▶ [What you need to do]: An exact transcription of all the data is required.

▶ [Provided material]:

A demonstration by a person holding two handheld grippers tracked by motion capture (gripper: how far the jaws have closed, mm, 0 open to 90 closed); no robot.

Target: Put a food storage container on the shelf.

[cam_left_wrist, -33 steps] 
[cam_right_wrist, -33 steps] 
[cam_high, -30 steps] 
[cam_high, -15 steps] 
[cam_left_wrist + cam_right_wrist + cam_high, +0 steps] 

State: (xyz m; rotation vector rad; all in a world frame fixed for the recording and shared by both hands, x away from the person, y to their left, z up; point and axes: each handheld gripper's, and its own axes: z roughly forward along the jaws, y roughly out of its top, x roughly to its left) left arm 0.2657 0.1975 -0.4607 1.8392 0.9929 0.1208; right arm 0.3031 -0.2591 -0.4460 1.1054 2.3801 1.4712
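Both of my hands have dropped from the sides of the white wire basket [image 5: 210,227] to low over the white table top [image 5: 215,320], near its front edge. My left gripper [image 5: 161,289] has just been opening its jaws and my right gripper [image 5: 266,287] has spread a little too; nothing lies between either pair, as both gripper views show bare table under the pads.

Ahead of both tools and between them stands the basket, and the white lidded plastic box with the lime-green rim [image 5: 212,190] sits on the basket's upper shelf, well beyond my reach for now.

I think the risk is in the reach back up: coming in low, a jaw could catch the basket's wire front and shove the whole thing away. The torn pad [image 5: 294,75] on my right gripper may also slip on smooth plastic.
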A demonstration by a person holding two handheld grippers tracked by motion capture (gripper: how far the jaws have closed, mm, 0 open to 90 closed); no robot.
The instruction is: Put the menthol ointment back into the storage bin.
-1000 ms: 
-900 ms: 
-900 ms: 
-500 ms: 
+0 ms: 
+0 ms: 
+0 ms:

▶ [Written response]:
A demonstration by a person holding two handheld grippers tracked by motion capture (gripper: how far the jaws have closed, mm, 0 open to 90 closed); no robot.

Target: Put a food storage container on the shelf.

[cam_left_wrist, -33 steps] 
[cam_right_wrist, -33 steps] 
[cam_high, -30 steps] 
[cam_high, -15 steps] 
[cam_left_wrist + cam_right_wrist + cam_high, +0 steps] 

State: (xyz m; rotation vector rad; all in a world frame fixed for the recording and shared by both hands, x away from the person, y to their left, z up; point and axes: each handheld gripper's, and its own axes: z roughly forward along the jaws, y roughly out of its top, x roughly to its left) left arm 0.2657 0.1975 -0.4607 1.8392 0.9929 0.1208; right arm 0.3031 -0.2591 -0.4460 1.1054 2.3801 1.4712
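Both of my hands have dropped from the sides of the white wire basket [image 5: 210,227] to low over the white table top [image 5: 215,320], near its front edge. My left gripper [image 5: 161,289] has just been opening its jaws and my right gripper [image 5: 266,287] has spread a little too; nothing lies between either pair, as both gripper views show bare table under the pads.

Ahead of both tools and between them stands the basket, and the white lidded plastic box with the lime-green rim [image 5: 212,190] sits on the basket's upper shelf, well beyond my reach for now.

I think the risk is in the reach back up: coming in low, a jaw could catch the basket's wire front and shove the whole thing away. The torn pad [image 5: 294,75] on my right gripper may also slip on smooth plastic.
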A demonstration by a person holding two handheld grippers tracked by motion capture (gripper: how far the jaws have closed, mm, 0 open to 90 closed); no robot.
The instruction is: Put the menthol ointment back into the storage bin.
-1000 ms: 
-900 ms: 
-900 ms: 
-500 ms: 
+0 ms: 
+0 ms: 
+0 ms:

The given answer completes the exercise.